▶ **Task to carry out**:
Using the records below, write out again exactly the lines that begin at the line containing "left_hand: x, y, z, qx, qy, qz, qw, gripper" and end at the line containing "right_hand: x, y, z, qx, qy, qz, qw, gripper", and no other lines.
──────────
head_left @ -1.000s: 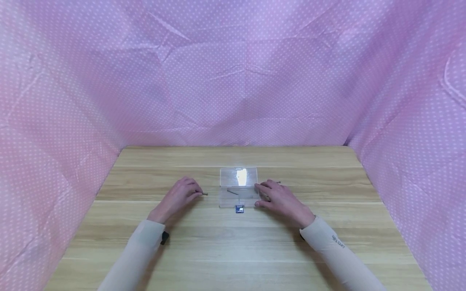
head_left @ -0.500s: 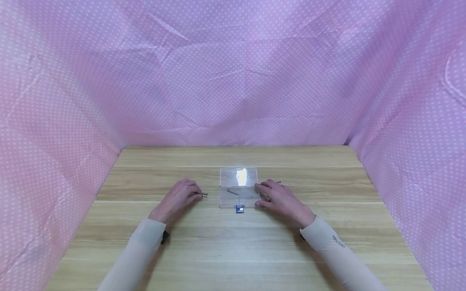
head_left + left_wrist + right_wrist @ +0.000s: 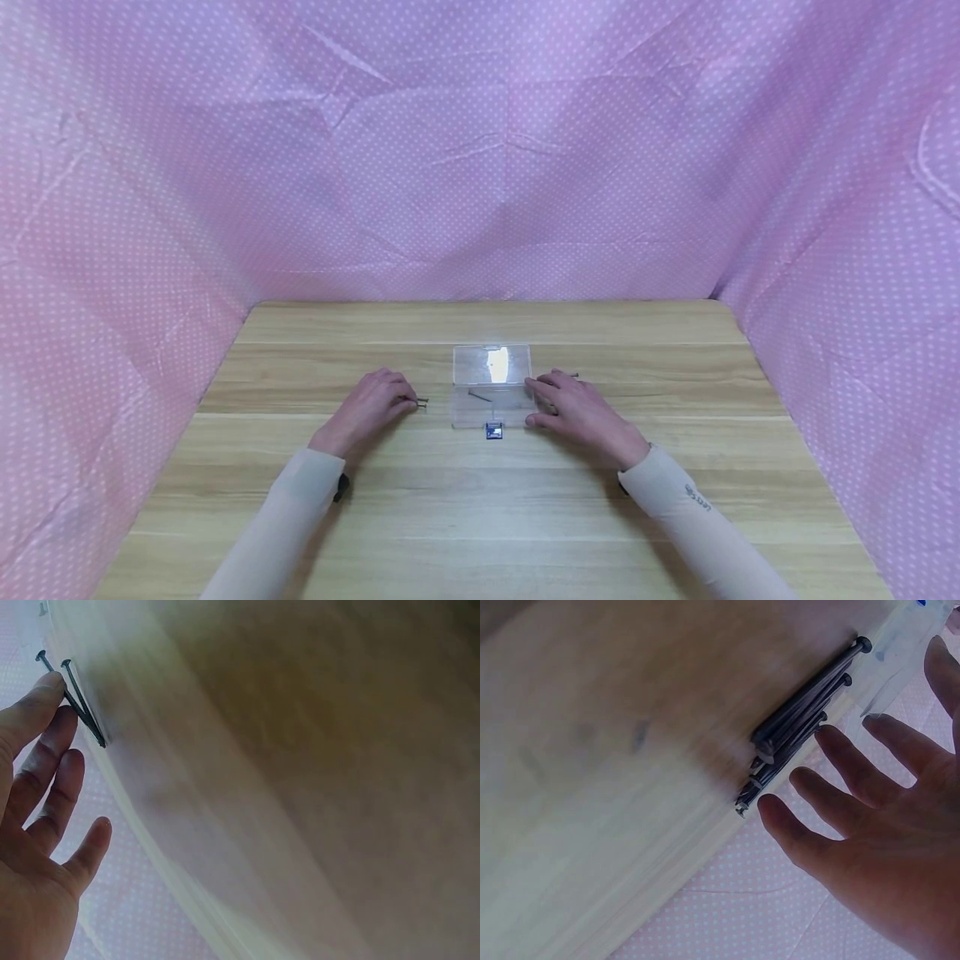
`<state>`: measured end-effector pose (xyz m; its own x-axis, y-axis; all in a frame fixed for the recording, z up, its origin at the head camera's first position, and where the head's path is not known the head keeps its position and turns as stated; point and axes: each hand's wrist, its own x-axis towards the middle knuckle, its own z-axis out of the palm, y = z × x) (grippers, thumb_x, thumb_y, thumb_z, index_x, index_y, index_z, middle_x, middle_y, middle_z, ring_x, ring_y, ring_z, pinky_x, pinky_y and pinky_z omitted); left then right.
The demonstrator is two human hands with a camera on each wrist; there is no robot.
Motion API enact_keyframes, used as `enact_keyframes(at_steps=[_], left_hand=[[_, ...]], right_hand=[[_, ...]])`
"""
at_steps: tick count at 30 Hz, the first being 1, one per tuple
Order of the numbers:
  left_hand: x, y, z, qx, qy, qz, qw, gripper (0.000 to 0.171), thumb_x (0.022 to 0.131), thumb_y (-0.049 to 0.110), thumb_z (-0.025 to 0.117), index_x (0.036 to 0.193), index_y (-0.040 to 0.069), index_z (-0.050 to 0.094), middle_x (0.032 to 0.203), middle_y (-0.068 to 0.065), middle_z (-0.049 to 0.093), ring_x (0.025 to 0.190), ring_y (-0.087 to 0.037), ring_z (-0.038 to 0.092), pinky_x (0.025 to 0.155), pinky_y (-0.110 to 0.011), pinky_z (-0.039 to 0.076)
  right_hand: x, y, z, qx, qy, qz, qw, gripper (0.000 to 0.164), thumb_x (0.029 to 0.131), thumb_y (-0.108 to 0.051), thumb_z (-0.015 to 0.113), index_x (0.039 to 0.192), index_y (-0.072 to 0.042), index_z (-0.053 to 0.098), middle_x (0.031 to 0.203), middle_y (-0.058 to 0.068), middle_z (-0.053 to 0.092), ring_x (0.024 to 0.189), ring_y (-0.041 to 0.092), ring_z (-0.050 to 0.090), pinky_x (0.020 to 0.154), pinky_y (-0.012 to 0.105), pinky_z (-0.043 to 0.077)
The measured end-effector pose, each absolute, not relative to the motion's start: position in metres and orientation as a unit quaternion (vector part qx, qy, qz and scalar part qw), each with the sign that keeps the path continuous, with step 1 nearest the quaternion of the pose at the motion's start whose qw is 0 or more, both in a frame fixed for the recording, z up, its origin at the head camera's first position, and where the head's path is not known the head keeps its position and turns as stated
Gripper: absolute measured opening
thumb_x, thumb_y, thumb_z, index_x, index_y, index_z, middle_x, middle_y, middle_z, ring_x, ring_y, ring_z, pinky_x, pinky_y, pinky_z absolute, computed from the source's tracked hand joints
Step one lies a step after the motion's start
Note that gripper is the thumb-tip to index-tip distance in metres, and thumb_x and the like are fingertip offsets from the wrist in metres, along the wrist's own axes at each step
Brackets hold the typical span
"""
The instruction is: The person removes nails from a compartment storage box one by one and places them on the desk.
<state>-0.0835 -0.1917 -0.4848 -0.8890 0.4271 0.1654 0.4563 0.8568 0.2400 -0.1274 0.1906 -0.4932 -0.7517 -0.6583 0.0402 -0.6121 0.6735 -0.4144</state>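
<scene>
My left hand [image 3: 365, 410] is low over the table, left of a clear plastic box [image 3: 465, 414]. In the left wrist view its thumb and forefinger pinch a dark nail [image 3: 42, 657], and a second nail [image 3: 69, 673] lies alongside, the two crossing near their tips. The other fingers are spread apart. My right hand [image 3: 581, 412] has its fingers extended, fingertips right at the box's right side. Several dark nails [image 3: 810, 694] lie in a bunch beside its fingertips in the right wrist view.
The box's lid [image 3: 472, 367] is folded back, and one nail [image 3: 480, 397] lies inside. A blue latch [image 3: 493, 431] hangs at its front. One nail head [image 3: 575, 376] shows behind the right hand. Pink dotted cloth [image 3: 480, 208] surrounds the wooden table [image 3: 480, 517].
A second nail head has come into view beyond my left fingertips, where one showed a second ago. The left hand has shifted very slightly; my right hand and the box look the same.
</scene>
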Motion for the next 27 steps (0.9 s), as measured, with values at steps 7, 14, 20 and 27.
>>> enact_keyframes(at_steps=[7,14,20,27], left_hand=[[-0.0853,-0.1921,-0.4871,-0.222,-0.965,-0.136,0.035,0.008,0.092,0.019,0.079,0.098,0.015,0.08,0.1,0.002,0.073,0.097,-0.02,0.062,0.096,-0.046,0.051],[-0.0863,-0.194,-0.4895,-0.222,-0.964,-0.143,0.028,0.006,0.09,0.018,0.08,0.097,0.016,0.081,0.098,0.004,0.072,0.093,-0.018,0.061,0.089,-0.043,0.053],[-0.0863,-0.1936,-0.4894,-0.221,-0.965,-0.141,0.028,0.006,0.09,0.018,0.081,0.096,0.017,0.081,0.098,0.005,0.072,0.092,-0.017,0.061,0.086,-0.041,0.053],[-0.0836,-0.1851,-0.4842,-0.237,-0.959,-0.147,0.054,0.009,0.092,0.021,0.081,0.1,0.016,0.081,0.101,0.004,0.073,0.098,-0.019,0.065,0.095,-0.046,0.053]], right_hand=[[-0.1261,0.1907,-0.4935,-0.344,0.914,-0.206,0.061,0.068,0.096,-0.049,0.071,0.15,-0.011,0.055,0.144,0.011,0.058,0.14,0.038,0.046,0.11,0.065,0.04],[-0.1258,0.1906,-0.4942,-0.342,0.915,-0.207,0.062,0.068,0.096,-0.048,0.072,0.15,-0.011,0.055,0.144,0.012,0.057,0.141,0.039,0.045,0.111,0.065,0.038],[-0.125,0.1902,-0.4944,-0.341,0.914,-0.208,0.067,0.068,0.096,-0.048,0.071,0.151,-0.011,0.055,0.145,0.013,0.057,0.142,0.041,0.044,0.112,0.065,0.037],[-0.1267,0.1907,-0.494,-0.346,0.913,-0.207,0.058,0.068,0.096,-0.048,0.071,0.151,-0.011,0.055,0.142,0.013,0.058,0.137,0.038,0.049,0.109,0.064,0.041]])
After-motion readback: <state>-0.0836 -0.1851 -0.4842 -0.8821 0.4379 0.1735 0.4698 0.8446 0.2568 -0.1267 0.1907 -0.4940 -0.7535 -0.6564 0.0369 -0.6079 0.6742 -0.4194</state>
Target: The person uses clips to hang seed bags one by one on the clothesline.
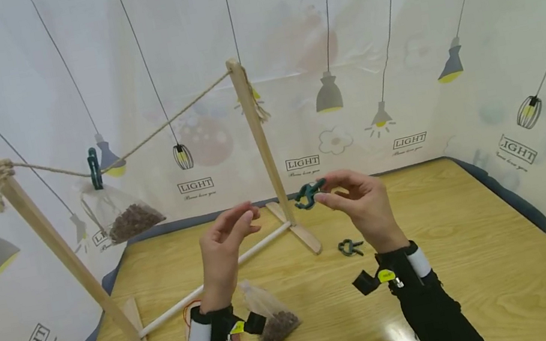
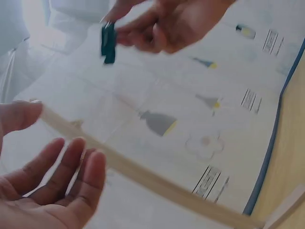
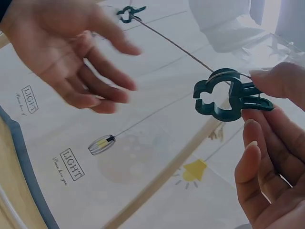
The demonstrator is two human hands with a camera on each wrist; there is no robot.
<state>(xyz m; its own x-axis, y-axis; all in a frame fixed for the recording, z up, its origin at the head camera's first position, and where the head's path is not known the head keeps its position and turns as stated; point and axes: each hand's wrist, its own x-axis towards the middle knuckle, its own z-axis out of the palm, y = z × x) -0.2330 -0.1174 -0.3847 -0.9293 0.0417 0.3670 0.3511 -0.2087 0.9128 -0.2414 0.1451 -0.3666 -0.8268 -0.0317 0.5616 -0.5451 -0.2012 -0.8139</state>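
Observation:
My right hand (image 1: pixel 367 208) pinches a dark green spring clamp (image 1: pixel 307 195) by its handles, between thumb and fingers. In the right wrist view the round jaws of this clamp (image 3: pixel 221 95) point left, toward the other hand. My left hand (image 1: pixel 224 252) is raised beside it, its fingers loosely bent and nothing in them. Another green clamp (image 1: pixel 95 168) sits on the rope (image 1: pixel 161 128), with a clear bag of brown bits (image 1: pixel 135 220) hanging below it. A second such bag (image 1: pixel 279 328) lies on the table by my left wrist.
A wooden frame with a left post (image 1: pixel 56 245), a right post (image 1: pixel 261 142) and a white bottom bar (image 1: pixel 172 315) stands on the table (image 1: pixel 459 259). One more green clamp (image 1: pixel 350 247) lies under my right hand. Behind everything hangs a lamp-printed curtain (image 1: pixel 375 6).

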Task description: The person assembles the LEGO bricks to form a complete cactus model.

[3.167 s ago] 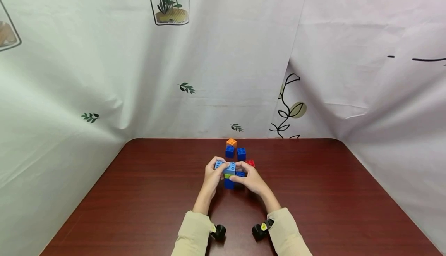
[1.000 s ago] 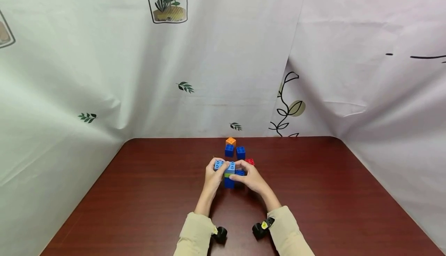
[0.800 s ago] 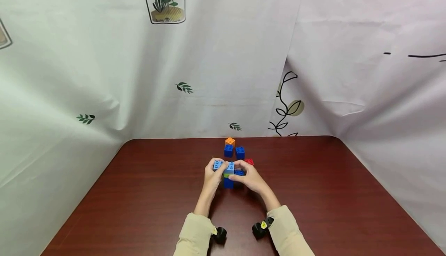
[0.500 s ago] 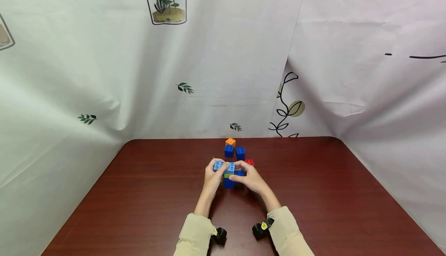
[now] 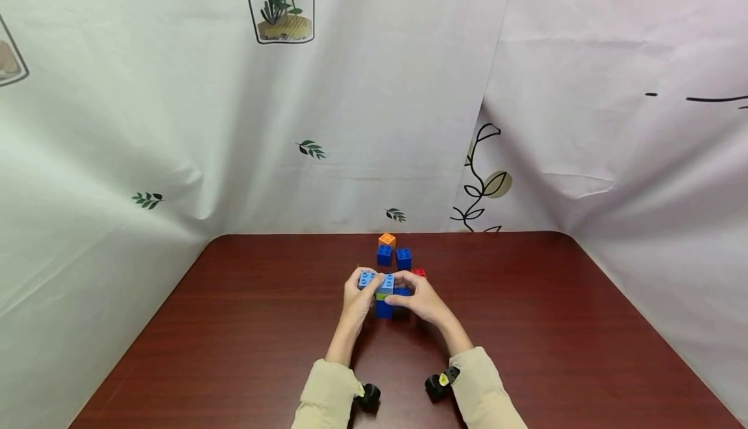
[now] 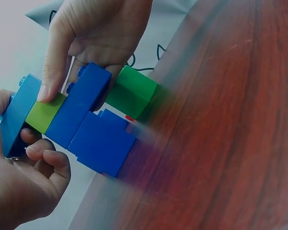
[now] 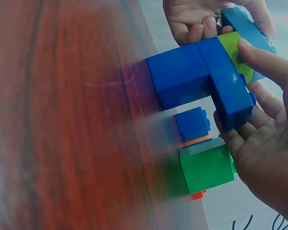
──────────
▶ **Output below**:
  left_hand: x, y, z, qx, qy, qz, qw, gripper (0.000 to 0.171), thumb_x (0.022 to 0.131), thumb_y (-0.049 to 0.110), thumb_z (-0.025 to 0.117), index_x (0.036 to 0.193), index_y (-0.040 to 0.069), index_z (-0.050 to 0.094), middle_x (0.032 to 0.203), middle_y (-0.068 to 0.065), middle_z (-0.049 to 0.093), ring_x (0.025 to 0.190), ring_y (-0.087 to 0.037), ring_z (-0.038 to 0.092), pinky_x (0.025 to 0.155), pinky_y (-0.110 to 0.011), pinky_z (-0.039 to 0.076)
  right_hand: x, y, z, qx, qy, qz, qw, gripper (0.000 to 0.164), thumb_x (0.029 to 0.131), thumb_y (-0.108 to 0.051), thumb_z (-0.015 to 0.113), index_x (0.039 to 0.192), index_y (-0.072 to 0.042), index_z (-0.053 to 0.098), middle_x (0.031 to 0.203), middle_y (-0.058 to 0.068), middle_z (-0.053 to 0.092), ring_x (0.024 to 0.189), ring_y (-0.041 to 0.092), ring_z (-0.050 to 0.090), pinky_x (0.020 to 0.154), pinky_y (-0.012 to 0.105), pinky_z (-0.043 to 0.077)

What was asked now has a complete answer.